A RECENT EXPLOSION OF MAINSTREAM MEDIA COVERAGE HAS FIRMLY PUT ADDITIVE LAYER MANUFACTURING (ALM) IN THE SPOTLIGHT. BUT WHAT IS THE SIGNIFICANCE FOR THE PLASTICS INDUSTRY? HERE, JAMES BRADBURY FROM THE CENTRE FOR ADDITIVE LAYER MANUFACTURING (CALM) AT THE UNIVERSITY OF EXETER, WRITES EXCLUSIVELY FOR BP&R MORE ABOUT THE TECHNOLOGY AND MATERIALS AND HOW THE PLASTICS INDUSTRY CAN BENEFIT FROM ADOPTING THE TECHNOLOGY.

With an estimated worth of 1.5bn [pounds sterling] in 2013--predicted to double by 2018 (i)--the meteoric rise of the additive layer manufacturing (ALM) industry has been the subject of much media hype. As interest within a range of sectors has increased, there has been a similar growth in enthusiasm among hobbyists, with sales of personal 3D printers for the home having increased by 575 percent between 2010 and 2013 (ii).
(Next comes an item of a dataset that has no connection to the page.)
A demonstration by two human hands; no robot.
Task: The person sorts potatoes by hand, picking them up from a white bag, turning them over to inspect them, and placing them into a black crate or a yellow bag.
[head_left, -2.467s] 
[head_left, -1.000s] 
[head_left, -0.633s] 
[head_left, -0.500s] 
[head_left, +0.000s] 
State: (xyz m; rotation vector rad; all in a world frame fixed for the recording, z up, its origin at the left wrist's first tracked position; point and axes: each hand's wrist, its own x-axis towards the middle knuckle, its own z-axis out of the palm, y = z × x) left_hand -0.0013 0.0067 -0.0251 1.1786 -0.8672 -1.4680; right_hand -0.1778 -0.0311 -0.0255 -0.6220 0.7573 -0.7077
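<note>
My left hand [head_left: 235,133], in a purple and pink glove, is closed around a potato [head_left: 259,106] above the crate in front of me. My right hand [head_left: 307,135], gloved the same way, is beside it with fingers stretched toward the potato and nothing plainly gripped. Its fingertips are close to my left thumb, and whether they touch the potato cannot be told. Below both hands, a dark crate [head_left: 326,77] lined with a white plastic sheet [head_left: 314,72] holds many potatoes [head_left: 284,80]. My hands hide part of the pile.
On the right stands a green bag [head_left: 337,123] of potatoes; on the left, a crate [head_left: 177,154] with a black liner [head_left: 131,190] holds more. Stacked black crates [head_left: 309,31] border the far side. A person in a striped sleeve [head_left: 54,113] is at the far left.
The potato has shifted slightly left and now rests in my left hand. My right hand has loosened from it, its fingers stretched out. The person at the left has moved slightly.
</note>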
It is no coincidence that all the 3D printing kits for the home are polymeric. Although ALM utilises a wide range of materials, including metals, ceramics, composites and waxes, polymers are by far the easiest and cheapest materials compatible with the technology. This is reflected in the statistics--last year, 85 percent of all ALM systems were polymeric. (iii) In the same year, thermoplastic powders for laser sintering were estimated to be worth 67 million [pounds sterling], (iv) and approximately 1.25 million kilograms of powder was sold for laser sintering. (v)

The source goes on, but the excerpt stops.